Same Job, Same Size Budget Equals Less Pay for Women
Hey, married men – wake up! Your working wives are getting shorted on pay and that means your family has less money than it should.
A new report on pay, made public today by Guidestar USA proves discrimination against women is pervasive.
The new report compares men and women with the same positions at similarly sized nonprofit enterprises, so the fact that women often work in lower-paid occupations such as waitressing, retail and clerical work is irrelevant in this study.
While women who become waitresses or retail clerks should expect to make less than lawyers and executives, there is no reason that women executives and lawyers should make less than men doing the same jobs — but they do.
Men holding the top spot at nonprofits averaged between 10 percent and a third more than women in the same jobs, Guidestar found.
In general, the bigger the organization and the bigger the job responsibilities, the greater the gap between what women and men are paid — and the greater the share of top jobs held by men.
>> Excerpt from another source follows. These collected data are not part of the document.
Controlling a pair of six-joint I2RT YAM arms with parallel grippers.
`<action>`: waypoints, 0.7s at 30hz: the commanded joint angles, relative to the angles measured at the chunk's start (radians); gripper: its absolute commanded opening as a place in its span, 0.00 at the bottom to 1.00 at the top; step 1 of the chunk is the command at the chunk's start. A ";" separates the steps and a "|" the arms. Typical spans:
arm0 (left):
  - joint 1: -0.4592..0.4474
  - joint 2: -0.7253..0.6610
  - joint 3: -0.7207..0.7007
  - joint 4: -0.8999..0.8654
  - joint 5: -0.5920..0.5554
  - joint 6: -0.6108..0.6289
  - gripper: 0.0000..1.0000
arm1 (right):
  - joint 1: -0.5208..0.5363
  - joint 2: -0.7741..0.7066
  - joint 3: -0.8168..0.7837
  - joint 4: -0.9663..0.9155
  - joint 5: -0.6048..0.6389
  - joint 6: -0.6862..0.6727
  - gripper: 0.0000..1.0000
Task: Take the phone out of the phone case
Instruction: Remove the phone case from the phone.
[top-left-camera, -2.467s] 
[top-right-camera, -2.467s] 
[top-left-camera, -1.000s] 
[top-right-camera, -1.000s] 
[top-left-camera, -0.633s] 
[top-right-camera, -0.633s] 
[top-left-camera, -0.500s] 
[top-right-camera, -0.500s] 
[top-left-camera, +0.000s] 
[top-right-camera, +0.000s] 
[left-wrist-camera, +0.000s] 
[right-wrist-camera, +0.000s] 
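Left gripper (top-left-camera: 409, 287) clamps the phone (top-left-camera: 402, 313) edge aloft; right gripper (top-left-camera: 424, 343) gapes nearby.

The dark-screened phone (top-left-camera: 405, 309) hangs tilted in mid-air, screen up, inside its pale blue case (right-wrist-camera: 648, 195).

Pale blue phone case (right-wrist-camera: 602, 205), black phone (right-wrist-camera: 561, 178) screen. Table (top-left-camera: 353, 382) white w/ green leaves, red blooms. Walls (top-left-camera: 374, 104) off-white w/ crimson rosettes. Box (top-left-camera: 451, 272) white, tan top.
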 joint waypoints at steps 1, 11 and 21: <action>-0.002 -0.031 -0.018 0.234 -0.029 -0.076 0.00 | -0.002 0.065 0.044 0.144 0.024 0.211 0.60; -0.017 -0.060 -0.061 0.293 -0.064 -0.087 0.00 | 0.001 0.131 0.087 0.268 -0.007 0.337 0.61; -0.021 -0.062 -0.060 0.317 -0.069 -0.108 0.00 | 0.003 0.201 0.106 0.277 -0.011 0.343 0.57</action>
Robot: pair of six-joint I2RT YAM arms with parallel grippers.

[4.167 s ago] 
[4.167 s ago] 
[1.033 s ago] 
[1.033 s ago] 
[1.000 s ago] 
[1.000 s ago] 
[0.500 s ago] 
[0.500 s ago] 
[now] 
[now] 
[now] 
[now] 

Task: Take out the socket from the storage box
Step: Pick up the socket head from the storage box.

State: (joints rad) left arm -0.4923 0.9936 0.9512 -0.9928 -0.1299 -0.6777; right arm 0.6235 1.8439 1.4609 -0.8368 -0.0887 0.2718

Guidestar is a nonprofit organization that compiles data reported to the IRS, and the public, by all nonprofits. The 2010 data cover not just charities that solicit donations, but trade organizations, small mutual insurance operations and social welfare organizations among the 29 types of nonprofits authorized by Congress.
This is Guidestar’s 12th annual Nonprofit Compensation Report and it draws on disclosures by more than 77,000 nonprofits.
The report used names to determine sex. Androgynous names like Pat or Chris were excluded from the analysis, Charles McLean, Guidestar’s research director, told me.
At small nonprofits, those with an annual budget of less than $250,000, men in the top job averaged $53,389. That is 10 percent more than the $45,038 paid to women.
More than half of these small nonprofits, 57 percent, were led by women.
At the top, these gaps grew to chasms.
Among organizations with budgets of $50 million or more, men in the top job averaged $644,375. That is almost a third more than the $488,249 average for women CEOs.
Even more telling, women held just 1 in 6 of the CEO jobs at the biggest nonprofits.
The only CEOs who made more than $1 million a year on average were men at $50 million-plus nonprofits who, at the 90th percentile, averaged almost $1.2 million, compared to less than $924,000 for women at the same percentile of pay.
The pattern is pretty much the same for the top legal and finance jobs at nonprofits. However, pay disparities are smaller for public relations.
The same pattern of men dominating in the highest-paid jobs is found in the latest ORS data on wages reported on income tax returns.
Among people with wages of $10 million or more, just one in 29 was a woman. These 60 highly paid women workers averaged $18.8 million in wages in 2010, IRS data shows.
Men accounted for more than 96 percent of all top wage earners. The 1,664 men were paid on average $20.1 million or almost 7 percent more than the highest-paid women workers, the IRS data shows.
The IRS data also shows that as workers get older, the pay disparities between men and women increase. Among workers under age 26, the average pay of men was $16,000 in 2010, just 22 percent more than women of the same age.
But for workers ages 45 to 60, men averaged about $67,000, which was 70 percent more than women, who averaged slightly less than $40,000.
This may reflect occupational choices, but it may also indicate that as time passes, the gap between what men and women make will narrow.
Guidestar gets its figures from the Form 990 tax returns that all nonprofits must file with the IRS. It then analyzes them in many ways, including pay by gender and size of organization budget.
The data is exceptionally robust because Congress micromanages nonprofit pay, a cause championed by Senator Chuck Grassley of Iowa, a Republican who is the only pig farmer in the Senate and a longtime antagonist of charities and other nonprofits.
One benefit of Grassley’s instinctive suspicion of nonprofits is that he persuaded Congress to require much more complete disclosures on what nonprofits pay than corporations. Profit-making enterprises only have to disclose what their top five executives were paid, and then only if they have publicly traded stock or bonds.
Even more significant, Congress requires rigorous and costly review of pay comparability for nonprofit leaders.
The zone of discretion for paying nonprofit executives under the laws Grassley sponsored and rules the IRS issued is exceedingly narrow, unlike the wide-open rules for profit-making corporations. For nonprofits with budgets of $5 million to $10 million, the zone of discretion is perhaps $10,000 above or below what the Guidestar and other pay studies show, compensation consultants have advised me when I sought their advice because nonprofit boards on which I volunteered assigned me to recommend the top executive’s pay.
Discrimination against women is pervasive and significant. It is also only slightly less severe than it was in Guidestar’s first pay study in 2001.
McLean, the Guidestar research director, said, “There is progress being made, but it is very slow.”
Two ways to speed up that process:
—Women who are married should make sure their spouses know how much money the family loses because of gender discrimination.
—Men should be in the forefront of demanding for equal pay for women, especially the majority of married men with a working wife.
Or we could do nothing, and just keep shortchanging women.